Signed-off-by: Paul Menage <menage@google.com>
---
include/linux/cgroup.h | 6 +
kernel/cgroup.c | 121 ++++++++++++++++++++++++++++++++++++
kernel/exit.c | 2
kernel/fork.c | 14 +++-
4 files changed, 141 insertions(+), 2 deletions(-)
diff -puN include/linux/cgroup.h~task-cgroupsv11-add-fork-exit-hooks include/linux/cgroup.h
--- a/include/linux/cgroup.h~task-cgroupsv11-add-fork-exit-hooks
+++ a/include/linux/cgroup.h
@@ -25,6 +25,9 @@ extern int cgroup_init(void);
extern void cgroup_init_smp(void);
extern void cgroup_lock(void);
extern void cgroup_unlock(void);
+extern void cgroup_fork(struct task_struct *p);
+extern void cgroup_fork_callbacks(struct task_struct *p);
+extern void cgroup_exit(struct task_struct *p, int run_callbacks);
/* Per-subsystem/per-cgroup state maintained by the system. */
struct cgroup_subsys_state {
@@ -215,6 +218,9 @@ int cgroup_path(const struct containe
static inline int cgroup_init_early(void) { return 0; }
static inline int cgroup_init(void) { return 0; }
static inline void cgroup_init_smp(void) {}
+static inline void cgroup_fork(struct task_struct *p) {}
+static inline void cgroup_fork_callbacks(struct task_struct *p) {}
+static inline void cgroup_exit(struct task_struct *p, int callbacks) {}
static inline void cgroup_lock(void) {}
static inline void cgroup_unlock(void) {}
diff -puN kernel/cgroup.c~task-cgroupsv11-add-fork-exit-hooks kernel/cgroup.c
--- a/kernel/cgroup.c~task-cgroupsv11-add-fork-exit-hooks
+++ a/kernel/cgroup.c
@@ -132,6 +132,33 @@ list_for_each_entry(_ss, &_root->subsys_
#define for_each_root(_root) \
list_for_each_entry(_root, &roots, root_list)
+/* Each task_struct has an embedded css_set, so the get/put
+ * operation simply takes a reference count on all the cgroups
+ * referenced by subsystems in this css_set.
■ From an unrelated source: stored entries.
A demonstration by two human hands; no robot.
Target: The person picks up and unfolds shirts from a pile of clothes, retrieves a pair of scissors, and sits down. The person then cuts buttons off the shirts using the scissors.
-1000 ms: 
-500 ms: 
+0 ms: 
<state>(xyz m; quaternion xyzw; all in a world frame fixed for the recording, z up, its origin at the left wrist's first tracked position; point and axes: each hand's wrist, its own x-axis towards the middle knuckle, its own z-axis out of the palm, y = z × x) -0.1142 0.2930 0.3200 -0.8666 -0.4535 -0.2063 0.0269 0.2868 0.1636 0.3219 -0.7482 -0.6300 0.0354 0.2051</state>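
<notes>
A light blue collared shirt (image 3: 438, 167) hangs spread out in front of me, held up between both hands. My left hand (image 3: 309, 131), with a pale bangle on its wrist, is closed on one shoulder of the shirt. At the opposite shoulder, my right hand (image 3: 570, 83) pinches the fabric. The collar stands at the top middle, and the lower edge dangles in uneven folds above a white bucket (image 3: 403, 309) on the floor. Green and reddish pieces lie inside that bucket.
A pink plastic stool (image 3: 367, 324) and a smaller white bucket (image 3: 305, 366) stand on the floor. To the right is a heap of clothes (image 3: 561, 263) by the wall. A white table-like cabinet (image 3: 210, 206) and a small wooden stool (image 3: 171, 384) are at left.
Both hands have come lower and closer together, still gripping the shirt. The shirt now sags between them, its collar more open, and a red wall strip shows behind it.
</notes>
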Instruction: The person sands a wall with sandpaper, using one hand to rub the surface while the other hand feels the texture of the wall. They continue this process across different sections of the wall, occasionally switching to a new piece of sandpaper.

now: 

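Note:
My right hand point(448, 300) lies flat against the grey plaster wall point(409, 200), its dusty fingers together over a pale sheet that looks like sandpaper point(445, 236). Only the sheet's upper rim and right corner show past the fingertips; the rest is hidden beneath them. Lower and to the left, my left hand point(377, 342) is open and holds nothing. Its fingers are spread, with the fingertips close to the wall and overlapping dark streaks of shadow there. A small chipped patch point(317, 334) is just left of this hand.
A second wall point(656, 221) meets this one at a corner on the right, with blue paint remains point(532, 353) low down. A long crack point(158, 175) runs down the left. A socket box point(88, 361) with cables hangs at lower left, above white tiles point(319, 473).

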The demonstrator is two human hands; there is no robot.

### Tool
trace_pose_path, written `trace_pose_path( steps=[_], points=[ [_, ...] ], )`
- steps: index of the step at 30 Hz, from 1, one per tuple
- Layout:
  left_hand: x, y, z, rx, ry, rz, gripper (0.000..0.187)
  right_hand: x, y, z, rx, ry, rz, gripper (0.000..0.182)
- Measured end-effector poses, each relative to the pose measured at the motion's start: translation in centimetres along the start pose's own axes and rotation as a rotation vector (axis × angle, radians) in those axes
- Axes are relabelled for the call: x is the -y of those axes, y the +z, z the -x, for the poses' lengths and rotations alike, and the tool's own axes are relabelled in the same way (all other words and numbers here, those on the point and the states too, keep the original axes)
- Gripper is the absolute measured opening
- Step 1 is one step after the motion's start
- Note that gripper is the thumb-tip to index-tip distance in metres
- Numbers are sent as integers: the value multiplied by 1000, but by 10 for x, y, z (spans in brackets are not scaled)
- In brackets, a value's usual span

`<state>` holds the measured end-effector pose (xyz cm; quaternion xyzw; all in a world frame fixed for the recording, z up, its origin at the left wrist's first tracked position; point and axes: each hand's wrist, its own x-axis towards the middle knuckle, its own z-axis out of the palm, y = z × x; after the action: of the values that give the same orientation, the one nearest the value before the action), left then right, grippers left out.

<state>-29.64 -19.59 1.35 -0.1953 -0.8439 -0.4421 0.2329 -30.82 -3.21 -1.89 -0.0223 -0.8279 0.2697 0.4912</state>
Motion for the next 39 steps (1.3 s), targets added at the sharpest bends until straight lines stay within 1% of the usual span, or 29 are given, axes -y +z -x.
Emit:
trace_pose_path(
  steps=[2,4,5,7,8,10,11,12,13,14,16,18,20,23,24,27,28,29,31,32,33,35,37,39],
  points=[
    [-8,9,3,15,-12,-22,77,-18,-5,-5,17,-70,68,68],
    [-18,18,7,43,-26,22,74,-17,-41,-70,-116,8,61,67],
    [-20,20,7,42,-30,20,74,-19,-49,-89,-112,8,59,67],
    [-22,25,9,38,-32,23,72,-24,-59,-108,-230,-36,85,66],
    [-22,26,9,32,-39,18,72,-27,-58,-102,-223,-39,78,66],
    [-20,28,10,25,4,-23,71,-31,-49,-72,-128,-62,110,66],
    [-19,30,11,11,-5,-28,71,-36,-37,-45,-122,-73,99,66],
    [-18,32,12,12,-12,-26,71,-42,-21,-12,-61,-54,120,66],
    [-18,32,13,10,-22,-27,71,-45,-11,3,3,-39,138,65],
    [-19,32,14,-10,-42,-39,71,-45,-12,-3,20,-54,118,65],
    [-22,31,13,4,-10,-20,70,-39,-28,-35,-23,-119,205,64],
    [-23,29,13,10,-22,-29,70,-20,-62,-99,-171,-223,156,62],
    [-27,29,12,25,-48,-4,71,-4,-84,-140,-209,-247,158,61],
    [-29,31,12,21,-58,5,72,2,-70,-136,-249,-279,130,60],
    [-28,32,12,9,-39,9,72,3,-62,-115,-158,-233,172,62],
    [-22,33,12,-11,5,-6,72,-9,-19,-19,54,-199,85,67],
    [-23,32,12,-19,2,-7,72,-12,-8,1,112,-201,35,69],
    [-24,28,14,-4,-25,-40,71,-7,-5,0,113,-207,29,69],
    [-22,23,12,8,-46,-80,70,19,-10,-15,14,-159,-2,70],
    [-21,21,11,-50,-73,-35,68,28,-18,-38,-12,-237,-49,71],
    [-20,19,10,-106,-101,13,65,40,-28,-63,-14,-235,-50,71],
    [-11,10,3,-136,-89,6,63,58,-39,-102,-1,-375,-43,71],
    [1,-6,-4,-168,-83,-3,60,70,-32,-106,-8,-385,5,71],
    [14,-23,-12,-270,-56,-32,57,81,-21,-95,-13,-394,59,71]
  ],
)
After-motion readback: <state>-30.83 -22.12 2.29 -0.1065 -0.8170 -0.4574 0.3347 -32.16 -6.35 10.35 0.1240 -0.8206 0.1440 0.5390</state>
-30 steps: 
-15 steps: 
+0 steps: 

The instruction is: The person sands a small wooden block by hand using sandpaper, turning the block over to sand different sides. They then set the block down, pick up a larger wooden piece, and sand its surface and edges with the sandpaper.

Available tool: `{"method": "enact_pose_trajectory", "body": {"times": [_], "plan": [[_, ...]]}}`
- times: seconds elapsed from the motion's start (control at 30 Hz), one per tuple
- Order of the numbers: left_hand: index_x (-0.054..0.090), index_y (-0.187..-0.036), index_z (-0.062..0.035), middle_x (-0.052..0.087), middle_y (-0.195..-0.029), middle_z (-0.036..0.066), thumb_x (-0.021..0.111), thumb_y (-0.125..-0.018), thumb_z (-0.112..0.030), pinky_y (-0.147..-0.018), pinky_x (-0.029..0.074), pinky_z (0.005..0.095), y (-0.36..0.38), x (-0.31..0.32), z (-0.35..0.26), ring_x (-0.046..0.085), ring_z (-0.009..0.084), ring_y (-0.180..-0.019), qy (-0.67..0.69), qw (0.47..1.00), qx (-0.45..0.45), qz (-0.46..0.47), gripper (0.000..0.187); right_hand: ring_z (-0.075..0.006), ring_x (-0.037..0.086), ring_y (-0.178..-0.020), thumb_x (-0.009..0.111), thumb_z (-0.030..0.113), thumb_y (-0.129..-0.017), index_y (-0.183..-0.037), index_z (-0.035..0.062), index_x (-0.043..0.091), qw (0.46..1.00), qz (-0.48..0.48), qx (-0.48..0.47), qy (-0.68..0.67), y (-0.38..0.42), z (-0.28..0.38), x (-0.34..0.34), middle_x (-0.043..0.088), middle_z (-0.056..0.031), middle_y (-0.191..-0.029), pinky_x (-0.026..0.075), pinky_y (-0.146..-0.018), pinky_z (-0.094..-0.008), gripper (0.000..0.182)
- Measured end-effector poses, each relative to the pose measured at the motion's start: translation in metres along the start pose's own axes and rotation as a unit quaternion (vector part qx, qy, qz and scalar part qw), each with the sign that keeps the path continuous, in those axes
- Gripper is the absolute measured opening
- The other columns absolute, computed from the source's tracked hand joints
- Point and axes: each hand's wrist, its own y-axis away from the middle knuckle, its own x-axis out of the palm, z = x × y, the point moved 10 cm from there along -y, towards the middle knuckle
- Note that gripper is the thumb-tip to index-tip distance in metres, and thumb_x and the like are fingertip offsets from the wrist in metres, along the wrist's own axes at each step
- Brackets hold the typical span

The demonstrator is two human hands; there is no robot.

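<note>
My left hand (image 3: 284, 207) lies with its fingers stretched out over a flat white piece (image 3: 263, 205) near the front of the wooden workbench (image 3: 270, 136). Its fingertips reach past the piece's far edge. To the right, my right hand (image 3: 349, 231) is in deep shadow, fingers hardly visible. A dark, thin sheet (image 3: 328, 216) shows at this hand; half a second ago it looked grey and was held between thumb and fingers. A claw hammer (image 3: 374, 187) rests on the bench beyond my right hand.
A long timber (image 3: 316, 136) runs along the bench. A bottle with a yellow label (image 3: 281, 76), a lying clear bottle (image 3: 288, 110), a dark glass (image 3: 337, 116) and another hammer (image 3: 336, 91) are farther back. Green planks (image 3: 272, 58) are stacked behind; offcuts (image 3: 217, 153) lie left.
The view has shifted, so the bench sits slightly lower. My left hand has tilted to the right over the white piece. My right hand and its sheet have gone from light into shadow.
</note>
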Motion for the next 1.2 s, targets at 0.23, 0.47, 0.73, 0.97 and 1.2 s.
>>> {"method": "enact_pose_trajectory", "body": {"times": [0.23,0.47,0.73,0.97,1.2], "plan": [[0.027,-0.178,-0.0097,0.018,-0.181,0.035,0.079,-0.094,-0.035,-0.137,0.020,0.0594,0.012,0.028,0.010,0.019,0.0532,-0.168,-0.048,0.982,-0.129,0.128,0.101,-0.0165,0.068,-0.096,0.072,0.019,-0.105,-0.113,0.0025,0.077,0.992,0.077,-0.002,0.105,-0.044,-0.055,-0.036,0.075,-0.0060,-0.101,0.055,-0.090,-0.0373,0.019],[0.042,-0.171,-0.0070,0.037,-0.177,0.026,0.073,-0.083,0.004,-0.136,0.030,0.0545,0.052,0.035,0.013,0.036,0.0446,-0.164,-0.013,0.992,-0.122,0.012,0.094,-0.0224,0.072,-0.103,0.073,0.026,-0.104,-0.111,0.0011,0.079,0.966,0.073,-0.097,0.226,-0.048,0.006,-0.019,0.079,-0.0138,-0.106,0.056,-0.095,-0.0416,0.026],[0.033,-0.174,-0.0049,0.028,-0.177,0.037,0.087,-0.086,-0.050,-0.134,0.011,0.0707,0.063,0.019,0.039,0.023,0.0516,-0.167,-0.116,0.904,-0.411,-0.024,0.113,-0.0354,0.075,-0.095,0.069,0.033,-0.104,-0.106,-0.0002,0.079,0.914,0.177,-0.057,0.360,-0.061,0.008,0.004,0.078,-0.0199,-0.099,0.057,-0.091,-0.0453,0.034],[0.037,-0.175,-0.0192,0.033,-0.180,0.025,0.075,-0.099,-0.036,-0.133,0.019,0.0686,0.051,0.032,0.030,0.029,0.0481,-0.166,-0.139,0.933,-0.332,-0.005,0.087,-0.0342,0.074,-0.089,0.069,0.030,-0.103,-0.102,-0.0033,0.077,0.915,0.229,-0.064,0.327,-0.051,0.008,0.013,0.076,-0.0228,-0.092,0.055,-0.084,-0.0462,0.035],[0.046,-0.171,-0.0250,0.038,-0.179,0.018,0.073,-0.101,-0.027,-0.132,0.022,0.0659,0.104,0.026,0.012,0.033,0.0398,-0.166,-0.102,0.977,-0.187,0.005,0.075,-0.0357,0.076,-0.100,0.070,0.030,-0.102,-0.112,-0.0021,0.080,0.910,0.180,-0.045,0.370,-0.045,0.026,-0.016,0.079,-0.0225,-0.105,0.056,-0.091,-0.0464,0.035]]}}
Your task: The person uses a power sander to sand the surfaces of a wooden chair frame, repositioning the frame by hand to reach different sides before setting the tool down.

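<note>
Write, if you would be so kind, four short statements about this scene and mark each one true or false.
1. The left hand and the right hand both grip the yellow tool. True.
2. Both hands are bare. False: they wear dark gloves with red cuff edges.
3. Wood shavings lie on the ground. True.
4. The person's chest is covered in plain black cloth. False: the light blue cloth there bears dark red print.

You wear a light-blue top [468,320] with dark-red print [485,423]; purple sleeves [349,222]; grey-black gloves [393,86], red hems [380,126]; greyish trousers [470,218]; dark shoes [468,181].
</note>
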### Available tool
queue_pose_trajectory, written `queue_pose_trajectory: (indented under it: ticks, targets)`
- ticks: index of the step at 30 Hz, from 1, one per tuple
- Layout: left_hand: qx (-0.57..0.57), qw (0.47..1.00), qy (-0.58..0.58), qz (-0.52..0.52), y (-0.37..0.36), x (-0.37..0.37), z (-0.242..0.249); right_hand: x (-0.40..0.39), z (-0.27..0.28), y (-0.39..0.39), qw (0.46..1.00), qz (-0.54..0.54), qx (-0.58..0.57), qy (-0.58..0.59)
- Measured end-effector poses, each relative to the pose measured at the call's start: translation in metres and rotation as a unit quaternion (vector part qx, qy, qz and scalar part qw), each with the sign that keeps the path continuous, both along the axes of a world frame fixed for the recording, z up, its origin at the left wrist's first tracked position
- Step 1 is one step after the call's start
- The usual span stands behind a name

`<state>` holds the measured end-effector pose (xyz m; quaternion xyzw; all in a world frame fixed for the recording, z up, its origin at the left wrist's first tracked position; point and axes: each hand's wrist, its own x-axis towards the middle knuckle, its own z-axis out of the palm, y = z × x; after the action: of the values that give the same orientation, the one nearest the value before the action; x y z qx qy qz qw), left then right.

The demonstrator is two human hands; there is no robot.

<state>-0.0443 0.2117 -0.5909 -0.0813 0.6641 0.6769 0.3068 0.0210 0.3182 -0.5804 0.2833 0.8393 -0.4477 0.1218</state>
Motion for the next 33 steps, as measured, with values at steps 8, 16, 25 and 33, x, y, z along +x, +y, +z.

This can end up
+ * multiple-counting some cgroups, but that's OK - the ref-count is
+ * just a busy/not-busy indicator; ensuring that we only count each
+ * cgroup once would require taking a global lock to ensure that no
+ * subsystems moved between hierarchies while we were doing so.
+ *
+ * Possible TODO: decide at boot time based on the number of
+ * registered subsystems and the number of CPUs or NUMA nodes whether
+ * it's better for performance to ref-count every subsystem, or to
+ * take a global lock and only add one ref count to each hierarchy.
+ */
+static void get_css_set(struct css_set *cg)
+{
+ int i;
+ for (i = 0; i < CGROUP_SUBSYS_COUNT; i++)
+ atomic_inc(&cg->subsys[i]->cgroup->count);
+}
+
+static void put_css_set(struct css_set *cg)
+{
+ int i;
+ for (i = 0; i < CGROUP_SUBSYS_COUNT; i++)
+ atomic_dec(&cg->subsys[i]->cgroup->count);
+}
+
/*
* There is one global cgroup mutex. We also require taking
* task_lock() when dereferencing a task's cgroup subsys pointers.
@@ -1563,3 +1590,97 @@ int __init cgroup_init(void)
out:
return err;
}
+
+/**
+ * cgroup_fork - attach newly forked task to its parents cgroup.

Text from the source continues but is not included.